(AVAILABLE DATA)
——————————

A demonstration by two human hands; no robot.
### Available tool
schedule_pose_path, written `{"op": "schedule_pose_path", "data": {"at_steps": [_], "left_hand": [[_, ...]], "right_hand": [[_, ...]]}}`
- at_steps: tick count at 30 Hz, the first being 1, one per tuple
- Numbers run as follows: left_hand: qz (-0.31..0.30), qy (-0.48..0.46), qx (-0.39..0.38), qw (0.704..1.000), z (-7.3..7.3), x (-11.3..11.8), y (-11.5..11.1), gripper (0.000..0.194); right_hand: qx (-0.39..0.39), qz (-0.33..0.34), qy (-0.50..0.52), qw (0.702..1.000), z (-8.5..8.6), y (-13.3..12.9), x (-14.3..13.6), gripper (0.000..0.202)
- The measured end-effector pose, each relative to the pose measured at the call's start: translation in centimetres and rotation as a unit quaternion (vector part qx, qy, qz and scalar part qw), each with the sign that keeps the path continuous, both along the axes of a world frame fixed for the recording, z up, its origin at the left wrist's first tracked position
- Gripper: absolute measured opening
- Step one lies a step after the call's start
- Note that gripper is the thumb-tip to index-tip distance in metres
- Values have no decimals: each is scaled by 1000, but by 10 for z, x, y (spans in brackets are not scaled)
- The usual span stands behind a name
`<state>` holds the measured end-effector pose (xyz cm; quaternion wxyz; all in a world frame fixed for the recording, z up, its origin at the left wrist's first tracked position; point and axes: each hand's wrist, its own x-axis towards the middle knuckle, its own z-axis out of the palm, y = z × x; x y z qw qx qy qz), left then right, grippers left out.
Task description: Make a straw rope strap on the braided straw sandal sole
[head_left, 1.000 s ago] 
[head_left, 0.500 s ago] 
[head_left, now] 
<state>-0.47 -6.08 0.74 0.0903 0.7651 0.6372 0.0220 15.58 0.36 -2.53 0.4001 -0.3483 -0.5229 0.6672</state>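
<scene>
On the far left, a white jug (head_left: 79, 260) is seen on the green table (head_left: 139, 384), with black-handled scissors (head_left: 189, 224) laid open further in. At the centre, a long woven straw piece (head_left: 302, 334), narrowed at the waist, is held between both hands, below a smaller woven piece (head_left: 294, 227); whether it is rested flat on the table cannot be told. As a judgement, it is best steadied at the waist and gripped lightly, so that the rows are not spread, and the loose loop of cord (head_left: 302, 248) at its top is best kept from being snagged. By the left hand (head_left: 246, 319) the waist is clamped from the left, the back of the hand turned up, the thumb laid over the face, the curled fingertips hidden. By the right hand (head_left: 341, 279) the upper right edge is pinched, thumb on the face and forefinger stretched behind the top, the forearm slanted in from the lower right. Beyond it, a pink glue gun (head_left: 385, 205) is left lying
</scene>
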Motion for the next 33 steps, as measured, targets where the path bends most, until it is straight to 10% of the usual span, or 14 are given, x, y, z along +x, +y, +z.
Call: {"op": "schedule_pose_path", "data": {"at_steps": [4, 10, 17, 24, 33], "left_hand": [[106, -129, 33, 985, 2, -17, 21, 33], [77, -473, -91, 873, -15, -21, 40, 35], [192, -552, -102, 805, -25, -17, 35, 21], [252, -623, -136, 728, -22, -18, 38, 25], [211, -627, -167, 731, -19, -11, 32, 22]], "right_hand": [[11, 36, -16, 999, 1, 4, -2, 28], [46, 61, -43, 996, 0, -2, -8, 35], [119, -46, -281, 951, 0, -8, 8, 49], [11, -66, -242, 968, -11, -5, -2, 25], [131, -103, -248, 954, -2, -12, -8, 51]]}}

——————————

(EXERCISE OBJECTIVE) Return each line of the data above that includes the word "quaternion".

(TASK RESPONSE)
- The measured end-effector pose, each relative to the pose measured at the call's start: translation in centimetres and rotation as a unit quaternion (vector part qx, qy, qz and scalar part qw), each with the sign that keeps the path continuous, both along the axes of a world frame fixed for the recording, z up, its origin at the left wrist's first tracked position
`<state>` holds the measured end-effector pose (xyz cm; quaternion wxyz; all in a world frame fixed for the recording, z up, its origin at the left wrist's first tracked position; point and axes: each hand's wrist, its own x-axis towards the middle knuckle, its own z-axis out of the palm, y = z × x; x y z qw qx qy qz), left then right, grippers left out.

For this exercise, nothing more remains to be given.